[INSTRUCTIONS TO FOLLOW]: Repeat exactly, please, the opening lines of the data below, through and including the line where "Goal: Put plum" sits.

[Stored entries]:
┌──

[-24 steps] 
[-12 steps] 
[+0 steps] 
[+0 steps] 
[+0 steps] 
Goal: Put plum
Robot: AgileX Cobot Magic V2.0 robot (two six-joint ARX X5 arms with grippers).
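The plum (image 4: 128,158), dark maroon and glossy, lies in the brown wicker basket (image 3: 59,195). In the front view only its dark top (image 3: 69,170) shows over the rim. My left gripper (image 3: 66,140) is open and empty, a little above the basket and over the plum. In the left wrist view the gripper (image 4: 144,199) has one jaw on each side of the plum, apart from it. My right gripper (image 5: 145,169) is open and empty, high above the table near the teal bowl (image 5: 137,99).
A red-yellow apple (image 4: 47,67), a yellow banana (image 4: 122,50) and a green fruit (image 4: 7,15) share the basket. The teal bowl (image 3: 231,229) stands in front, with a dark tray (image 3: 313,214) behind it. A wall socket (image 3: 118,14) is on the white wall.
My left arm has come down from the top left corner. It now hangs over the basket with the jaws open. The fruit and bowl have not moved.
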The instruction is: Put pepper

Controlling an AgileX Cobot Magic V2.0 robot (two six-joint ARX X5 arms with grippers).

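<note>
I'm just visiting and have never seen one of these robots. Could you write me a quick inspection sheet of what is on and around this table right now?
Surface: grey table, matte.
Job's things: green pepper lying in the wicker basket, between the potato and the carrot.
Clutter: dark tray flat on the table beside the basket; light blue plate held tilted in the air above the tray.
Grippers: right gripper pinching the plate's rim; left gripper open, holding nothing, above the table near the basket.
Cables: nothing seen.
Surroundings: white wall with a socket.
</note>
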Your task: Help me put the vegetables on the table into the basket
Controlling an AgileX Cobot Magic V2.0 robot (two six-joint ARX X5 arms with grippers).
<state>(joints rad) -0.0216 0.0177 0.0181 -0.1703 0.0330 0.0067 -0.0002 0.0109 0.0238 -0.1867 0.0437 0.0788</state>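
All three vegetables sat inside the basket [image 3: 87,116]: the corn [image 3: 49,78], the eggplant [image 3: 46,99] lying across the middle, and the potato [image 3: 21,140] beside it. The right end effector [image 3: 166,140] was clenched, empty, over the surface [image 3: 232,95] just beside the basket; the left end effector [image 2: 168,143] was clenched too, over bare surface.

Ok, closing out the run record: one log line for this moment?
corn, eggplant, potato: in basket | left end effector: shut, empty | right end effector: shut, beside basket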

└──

[TASK OUTPUT]:
[-24 steps] 
[-12 steps] 
[+0 steps] 
[+0 steps] 
[+0 steps] 
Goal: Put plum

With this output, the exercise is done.